‘What’s a guy got to do to get a claim around here?!’
My teaching portfolio at the UNT-Dallas College of Law of course includes employment discrimination law. Here’s a fundamental principle I always try to impart to students: The facts of a case—no matter how wrong they might appear or how appealing to a jury they might sound—are 100% useless unless the lawsuit first asks and correctly answers certain threshold questions. Imagine a flowchart with an early, finite end point because a certain condition wasn’t satisfied. As with a flowchart, so too with the law.
Good work life turns bad
Rafael Friedrichsen worked as a wealth strategist for BBVA Compass Bank in the Houston area. From his perspective, work life was good. Under oath, he claimed he “received well above average performance reviews . . . (and) followed all employment procedures, code of conduct and ethics.”

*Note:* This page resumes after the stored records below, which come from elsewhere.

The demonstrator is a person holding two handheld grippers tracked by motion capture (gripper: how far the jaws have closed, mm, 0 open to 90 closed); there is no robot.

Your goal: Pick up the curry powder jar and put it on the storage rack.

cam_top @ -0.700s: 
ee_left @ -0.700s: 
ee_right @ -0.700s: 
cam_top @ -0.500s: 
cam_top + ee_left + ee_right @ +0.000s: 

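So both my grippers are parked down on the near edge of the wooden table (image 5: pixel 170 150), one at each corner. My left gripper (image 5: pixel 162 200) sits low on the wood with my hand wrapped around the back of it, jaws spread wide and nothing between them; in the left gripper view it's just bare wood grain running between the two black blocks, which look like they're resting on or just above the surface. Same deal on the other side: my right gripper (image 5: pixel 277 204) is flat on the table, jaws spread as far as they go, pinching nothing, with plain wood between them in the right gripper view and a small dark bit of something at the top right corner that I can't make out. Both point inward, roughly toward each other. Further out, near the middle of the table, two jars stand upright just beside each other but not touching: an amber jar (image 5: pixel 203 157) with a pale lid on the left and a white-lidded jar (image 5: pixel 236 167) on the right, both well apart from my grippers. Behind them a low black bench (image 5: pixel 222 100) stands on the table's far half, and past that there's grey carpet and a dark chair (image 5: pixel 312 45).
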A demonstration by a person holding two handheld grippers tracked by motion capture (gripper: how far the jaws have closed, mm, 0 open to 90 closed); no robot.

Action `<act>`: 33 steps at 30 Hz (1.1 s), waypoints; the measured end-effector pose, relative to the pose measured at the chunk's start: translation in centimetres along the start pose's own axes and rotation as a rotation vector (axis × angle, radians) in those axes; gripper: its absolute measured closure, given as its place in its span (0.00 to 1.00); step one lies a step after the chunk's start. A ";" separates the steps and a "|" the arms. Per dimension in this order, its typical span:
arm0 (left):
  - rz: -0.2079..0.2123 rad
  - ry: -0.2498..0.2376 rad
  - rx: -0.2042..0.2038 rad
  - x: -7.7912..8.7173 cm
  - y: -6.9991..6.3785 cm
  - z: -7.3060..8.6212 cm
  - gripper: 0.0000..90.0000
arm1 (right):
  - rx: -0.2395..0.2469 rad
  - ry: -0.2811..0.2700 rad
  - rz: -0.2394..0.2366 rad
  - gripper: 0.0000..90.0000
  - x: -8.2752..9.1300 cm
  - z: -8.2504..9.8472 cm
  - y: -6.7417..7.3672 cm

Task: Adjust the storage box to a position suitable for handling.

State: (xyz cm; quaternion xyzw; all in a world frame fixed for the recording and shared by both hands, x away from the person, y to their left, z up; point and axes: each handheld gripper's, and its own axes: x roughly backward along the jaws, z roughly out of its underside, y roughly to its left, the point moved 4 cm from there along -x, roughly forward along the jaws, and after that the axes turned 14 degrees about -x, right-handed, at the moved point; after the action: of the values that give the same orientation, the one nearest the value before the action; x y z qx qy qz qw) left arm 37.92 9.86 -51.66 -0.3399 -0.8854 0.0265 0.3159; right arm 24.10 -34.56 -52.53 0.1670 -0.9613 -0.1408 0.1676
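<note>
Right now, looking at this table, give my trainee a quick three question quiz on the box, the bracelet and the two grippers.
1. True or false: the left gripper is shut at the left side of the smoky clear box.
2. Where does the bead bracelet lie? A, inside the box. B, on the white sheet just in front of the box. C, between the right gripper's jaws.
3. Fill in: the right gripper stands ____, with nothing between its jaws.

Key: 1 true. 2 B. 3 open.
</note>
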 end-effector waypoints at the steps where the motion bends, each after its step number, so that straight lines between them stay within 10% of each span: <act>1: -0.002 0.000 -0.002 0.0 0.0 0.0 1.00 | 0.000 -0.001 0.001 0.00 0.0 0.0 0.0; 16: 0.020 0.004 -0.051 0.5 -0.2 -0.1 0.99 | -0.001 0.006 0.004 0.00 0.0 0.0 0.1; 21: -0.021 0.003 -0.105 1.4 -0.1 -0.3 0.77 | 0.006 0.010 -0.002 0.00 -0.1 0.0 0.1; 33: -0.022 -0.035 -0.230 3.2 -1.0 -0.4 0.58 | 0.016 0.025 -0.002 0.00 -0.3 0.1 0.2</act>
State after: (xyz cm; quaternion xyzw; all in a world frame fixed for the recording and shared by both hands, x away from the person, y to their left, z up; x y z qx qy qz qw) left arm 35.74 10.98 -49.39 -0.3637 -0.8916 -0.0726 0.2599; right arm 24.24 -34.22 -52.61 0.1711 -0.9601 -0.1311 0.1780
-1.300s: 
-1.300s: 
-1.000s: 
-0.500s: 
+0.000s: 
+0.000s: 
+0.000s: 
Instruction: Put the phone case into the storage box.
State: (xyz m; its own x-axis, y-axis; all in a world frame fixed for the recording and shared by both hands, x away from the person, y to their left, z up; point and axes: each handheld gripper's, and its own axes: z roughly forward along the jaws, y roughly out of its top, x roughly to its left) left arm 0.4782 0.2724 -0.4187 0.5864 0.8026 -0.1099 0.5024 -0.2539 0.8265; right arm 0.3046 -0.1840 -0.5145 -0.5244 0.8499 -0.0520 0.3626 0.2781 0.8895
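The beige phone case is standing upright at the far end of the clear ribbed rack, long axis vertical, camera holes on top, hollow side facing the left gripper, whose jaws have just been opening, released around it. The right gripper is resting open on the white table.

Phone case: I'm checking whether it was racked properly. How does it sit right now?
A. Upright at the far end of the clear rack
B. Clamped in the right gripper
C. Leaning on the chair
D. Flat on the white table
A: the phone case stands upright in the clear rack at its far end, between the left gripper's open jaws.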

Clouds popped up, however, when supervisor Jose Rodriguez allegedly began feeding more business leads to the wealth management team’s younger members instead of the 61-year-old Friedrichsen. In addition, the employee says he heard things from supervisors and coworkers about his age.
Things worsened when coworker Rosalva Guedea accused Friedrichsen of committing fraud by cutting and pasting a client’s signature onto a document. He proclaimed his innocence. After what he called a rushed and inadequate investigation by BBVA employees, he was pressured to resign but refused.